• **Your instructions**:
With pictures removed, the data below should be returned exactly.

• **Input data**:
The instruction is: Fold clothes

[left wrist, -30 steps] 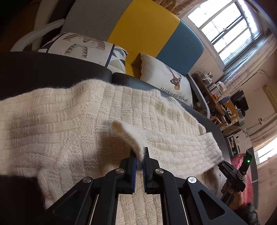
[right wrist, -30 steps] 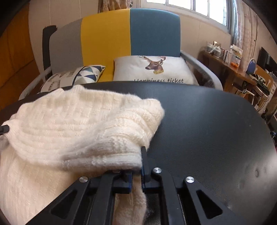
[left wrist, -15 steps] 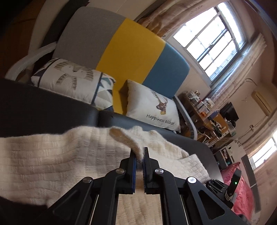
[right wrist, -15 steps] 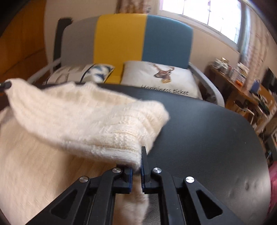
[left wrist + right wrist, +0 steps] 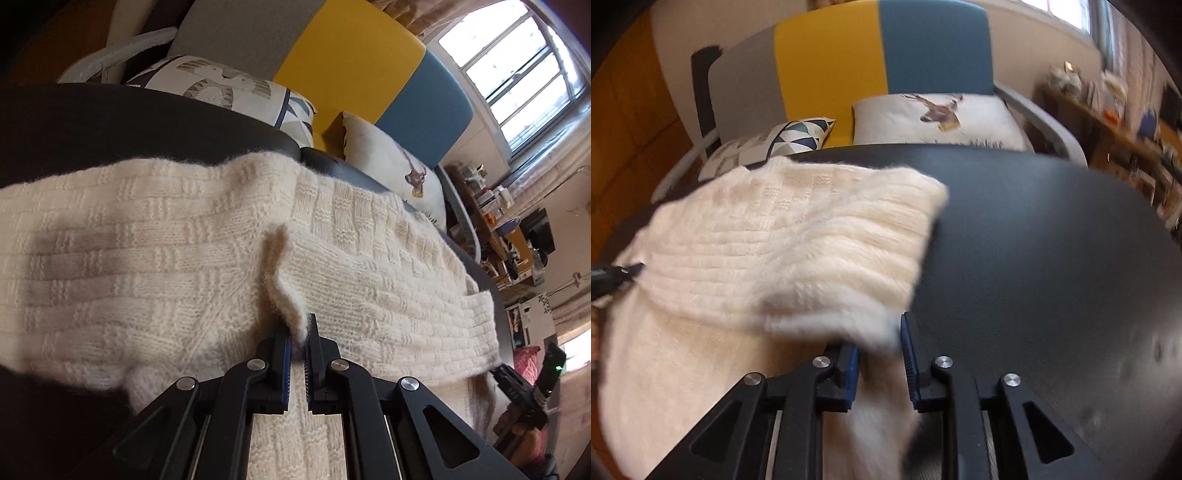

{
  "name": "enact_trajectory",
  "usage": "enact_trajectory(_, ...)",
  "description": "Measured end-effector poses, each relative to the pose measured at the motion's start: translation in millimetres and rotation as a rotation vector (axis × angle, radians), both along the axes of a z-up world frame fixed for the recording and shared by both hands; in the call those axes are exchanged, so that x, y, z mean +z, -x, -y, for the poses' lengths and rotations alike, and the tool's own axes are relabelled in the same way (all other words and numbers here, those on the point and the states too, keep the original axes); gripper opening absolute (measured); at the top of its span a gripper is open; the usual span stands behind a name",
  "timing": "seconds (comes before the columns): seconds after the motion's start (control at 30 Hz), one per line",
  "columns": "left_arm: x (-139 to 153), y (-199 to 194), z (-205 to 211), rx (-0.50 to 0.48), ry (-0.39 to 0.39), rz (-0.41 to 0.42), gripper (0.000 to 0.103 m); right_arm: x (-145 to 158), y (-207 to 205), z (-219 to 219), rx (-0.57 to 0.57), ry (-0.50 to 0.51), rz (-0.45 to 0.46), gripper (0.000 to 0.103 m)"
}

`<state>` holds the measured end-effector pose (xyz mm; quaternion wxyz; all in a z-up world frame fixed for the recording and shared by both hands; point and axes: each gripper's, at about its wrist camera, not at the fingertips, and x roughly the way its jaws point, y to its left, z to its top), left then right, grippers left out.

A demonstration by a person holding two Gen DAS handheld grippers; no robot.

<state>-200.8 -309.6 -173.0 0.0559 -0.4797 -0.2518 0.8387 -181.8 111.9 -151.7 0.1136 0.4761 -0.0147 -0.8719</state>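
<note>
Black table (image 5: 1052, 240) bears cream knit sweater (image 5: 147, 258), left tongs (image 5: 299, 338) pinching it, right tongs (image 5: 879, 354) opening.

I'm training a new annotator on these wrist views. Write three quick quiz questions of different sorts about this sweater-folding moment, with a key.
1. True or false: the left gripper pinches the cream knitted sweater.
2. What animal is printed on the white cushion?
3. The sweater lies on: A) a black tabletop B) a glass shelf C) a carpet.

Key: 1 true; 2 a deer; 3 A.
</note>
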Motion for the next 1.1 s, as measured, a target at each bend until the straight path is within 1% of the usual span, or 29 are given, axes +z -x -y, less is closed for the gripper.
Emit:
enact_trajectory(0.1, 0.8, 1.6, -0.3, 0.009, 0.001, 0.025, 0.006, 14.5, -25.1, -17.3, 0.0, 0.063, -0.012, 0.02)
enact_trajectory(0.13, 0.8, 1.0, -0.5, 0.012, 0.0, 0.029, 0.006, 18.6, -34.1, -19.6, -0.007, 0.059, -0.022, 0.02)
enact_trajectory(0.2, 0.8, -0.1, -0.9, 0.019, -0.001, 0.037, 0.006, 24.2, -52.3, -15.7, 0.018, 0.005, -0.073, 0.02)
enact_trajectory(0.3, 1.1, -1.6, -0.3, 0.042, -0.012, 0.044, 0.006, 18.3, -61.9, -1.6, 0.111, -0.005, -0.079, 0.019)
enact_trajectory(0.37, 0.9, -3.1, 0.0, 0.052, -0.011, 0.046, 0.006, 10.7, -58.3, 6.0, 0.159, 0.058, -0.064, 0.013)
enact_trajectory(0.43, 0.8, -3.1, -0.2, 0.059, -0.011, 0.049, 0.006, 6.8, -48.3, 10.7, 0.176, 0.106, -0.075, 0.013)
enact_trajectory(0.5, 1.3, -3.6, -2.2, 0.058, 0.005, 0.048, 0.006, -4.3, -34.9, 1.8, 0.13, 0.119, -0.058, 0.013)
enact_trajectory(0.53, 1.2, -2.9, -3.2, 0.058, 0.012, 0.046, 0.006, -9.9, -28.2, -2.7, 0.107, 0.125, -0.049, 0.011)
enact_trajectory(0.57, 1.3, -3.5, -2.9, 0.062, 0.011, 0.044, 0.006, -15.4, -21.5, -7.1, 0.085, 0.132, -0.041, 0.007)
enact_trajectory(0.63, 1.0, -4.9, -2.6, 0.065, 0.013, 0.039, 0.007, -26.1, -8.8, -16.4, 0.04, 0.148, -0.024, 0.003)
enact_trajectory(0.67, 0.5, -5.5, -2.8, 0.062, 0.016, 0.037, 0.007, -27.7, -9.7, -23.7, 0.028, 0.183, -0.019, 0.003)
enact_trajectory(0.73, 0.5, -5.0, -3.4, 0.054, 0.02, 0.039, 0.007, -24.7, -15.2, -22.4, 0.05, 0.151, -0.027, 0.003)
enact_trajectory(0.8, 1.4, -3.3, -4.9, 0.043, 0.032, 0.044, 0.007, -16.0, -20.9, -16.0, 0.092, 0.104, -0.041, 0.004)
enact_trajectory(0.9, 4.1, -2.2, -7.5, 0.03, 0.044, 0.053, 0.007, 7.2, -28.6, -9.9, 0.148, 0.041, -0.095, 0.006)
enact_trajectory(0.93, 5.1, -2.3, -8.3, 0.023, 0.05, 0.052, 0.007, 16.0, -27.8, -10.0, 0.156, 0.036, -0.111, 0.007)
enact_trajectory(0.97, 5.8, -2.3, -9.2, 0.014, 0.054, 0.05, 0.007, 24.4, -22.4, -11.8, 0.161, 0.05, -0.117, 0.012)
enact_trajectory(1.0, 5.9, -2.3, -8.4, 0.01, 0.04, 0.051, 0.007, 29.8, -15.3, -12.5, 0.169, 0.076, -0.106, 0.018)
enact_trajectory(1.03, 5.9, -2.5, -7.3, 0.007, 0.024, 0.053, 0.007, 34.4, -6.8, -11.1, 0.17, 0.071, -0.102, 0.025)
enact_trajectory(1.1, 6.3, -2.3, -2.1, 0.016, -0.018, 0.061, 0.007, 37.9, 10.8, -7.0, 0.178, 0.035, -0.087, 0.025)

• **Task result**:
The instruction is: Fold clothes

[left wrist, -30 steps] 
[right wrist, -30 steps] 
[left wrist, -15 steps] 
[right wrist, -15 steps] 
[left wrist + right wrist, +0 steps] 

{
  "name": "enact_trajectory",
  "usage": "enact_trajectory(_, ...)",
  "description": "Measured end-effector poses, each relative to the pose measured at the motion's start: translation in millimetres and rotation as a rotation vector (axis × angle, radians), both along the axes of a z-up world frame fixed for the recording and shared by both hands; in the call those axes are exchanged, so that x, y, z mean +z, -x, -y, for the poses' lengths and rotations alike, and the tool's own axes are relabelled in the same way (all other words and numbers here, those on the point and the states too, keep the original axes); gripper opening absolute (measured); at the top of its span a gripper is open; the usual span stands behind a name",
  "timing": "seconds (comes before the columns): seconds after the motion's start (control at 30 Hz), one per line",
  "columns": "left_arm: x (-139 to 153), y (-199 to 194), z (-205 to 211), rx (-0.50 to 0.48), ry (-0.39 to 0.39), rz (-0.41 to 0.42), gripper (0.000 to 0.103 m); right_arm: x (-145 to 158), y (-207 to 205), z (-219 to 219), rx (-0.57 to 0.57), ry (-0.50 to 0.51), rz (-0.45 to 0.46), gripper (0.000 to 0.103 m)"
}

`<state>` holds the measured end-effector pose (xyz mm; quaternion wxyz; all in a z-up world frame fixed for the recording and shared by both hands; point and axes: each gripper's, at about its wrist camera, not at the fingertips, and x roughly the way its jaws point, y to its left, z to its top), left then right, grippers left out.

A demonstration by a person holding two Gen DAS handheld grippers; no robot.

<state>-200.8 -309.6 -173.0 0.0559 -0.4797 -0.2518 0.8387 -181.8 111.9 -151.7 0.1136 0.4761 -0.0147 -0.8719</state>
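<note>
Black table (image 5: 1052, 240) bears cream knit sweater (image 5: 147, 258), left tongs (image 5: 299, 338) pinching it, right tongs (image 5: 879, 354) opening.

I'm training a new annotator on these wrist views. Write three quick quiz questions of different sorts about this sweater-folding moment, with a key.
1. True or false: the left gripper pinches the cream knitted sweater.
2. What animal is printed on the white cushion?
3. The sweater lies on: A) a black tabletop B) a glass shelf C) a carpet.

Key: 1 true; 2 a deer; 3 A.
</note>
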Motion for the next 1.1 s, as measured, a target at each bend until the straight path is within 1% of the usual span, or 29 are given, axes +z -x -y, less is closed for the gripper.
Emit:
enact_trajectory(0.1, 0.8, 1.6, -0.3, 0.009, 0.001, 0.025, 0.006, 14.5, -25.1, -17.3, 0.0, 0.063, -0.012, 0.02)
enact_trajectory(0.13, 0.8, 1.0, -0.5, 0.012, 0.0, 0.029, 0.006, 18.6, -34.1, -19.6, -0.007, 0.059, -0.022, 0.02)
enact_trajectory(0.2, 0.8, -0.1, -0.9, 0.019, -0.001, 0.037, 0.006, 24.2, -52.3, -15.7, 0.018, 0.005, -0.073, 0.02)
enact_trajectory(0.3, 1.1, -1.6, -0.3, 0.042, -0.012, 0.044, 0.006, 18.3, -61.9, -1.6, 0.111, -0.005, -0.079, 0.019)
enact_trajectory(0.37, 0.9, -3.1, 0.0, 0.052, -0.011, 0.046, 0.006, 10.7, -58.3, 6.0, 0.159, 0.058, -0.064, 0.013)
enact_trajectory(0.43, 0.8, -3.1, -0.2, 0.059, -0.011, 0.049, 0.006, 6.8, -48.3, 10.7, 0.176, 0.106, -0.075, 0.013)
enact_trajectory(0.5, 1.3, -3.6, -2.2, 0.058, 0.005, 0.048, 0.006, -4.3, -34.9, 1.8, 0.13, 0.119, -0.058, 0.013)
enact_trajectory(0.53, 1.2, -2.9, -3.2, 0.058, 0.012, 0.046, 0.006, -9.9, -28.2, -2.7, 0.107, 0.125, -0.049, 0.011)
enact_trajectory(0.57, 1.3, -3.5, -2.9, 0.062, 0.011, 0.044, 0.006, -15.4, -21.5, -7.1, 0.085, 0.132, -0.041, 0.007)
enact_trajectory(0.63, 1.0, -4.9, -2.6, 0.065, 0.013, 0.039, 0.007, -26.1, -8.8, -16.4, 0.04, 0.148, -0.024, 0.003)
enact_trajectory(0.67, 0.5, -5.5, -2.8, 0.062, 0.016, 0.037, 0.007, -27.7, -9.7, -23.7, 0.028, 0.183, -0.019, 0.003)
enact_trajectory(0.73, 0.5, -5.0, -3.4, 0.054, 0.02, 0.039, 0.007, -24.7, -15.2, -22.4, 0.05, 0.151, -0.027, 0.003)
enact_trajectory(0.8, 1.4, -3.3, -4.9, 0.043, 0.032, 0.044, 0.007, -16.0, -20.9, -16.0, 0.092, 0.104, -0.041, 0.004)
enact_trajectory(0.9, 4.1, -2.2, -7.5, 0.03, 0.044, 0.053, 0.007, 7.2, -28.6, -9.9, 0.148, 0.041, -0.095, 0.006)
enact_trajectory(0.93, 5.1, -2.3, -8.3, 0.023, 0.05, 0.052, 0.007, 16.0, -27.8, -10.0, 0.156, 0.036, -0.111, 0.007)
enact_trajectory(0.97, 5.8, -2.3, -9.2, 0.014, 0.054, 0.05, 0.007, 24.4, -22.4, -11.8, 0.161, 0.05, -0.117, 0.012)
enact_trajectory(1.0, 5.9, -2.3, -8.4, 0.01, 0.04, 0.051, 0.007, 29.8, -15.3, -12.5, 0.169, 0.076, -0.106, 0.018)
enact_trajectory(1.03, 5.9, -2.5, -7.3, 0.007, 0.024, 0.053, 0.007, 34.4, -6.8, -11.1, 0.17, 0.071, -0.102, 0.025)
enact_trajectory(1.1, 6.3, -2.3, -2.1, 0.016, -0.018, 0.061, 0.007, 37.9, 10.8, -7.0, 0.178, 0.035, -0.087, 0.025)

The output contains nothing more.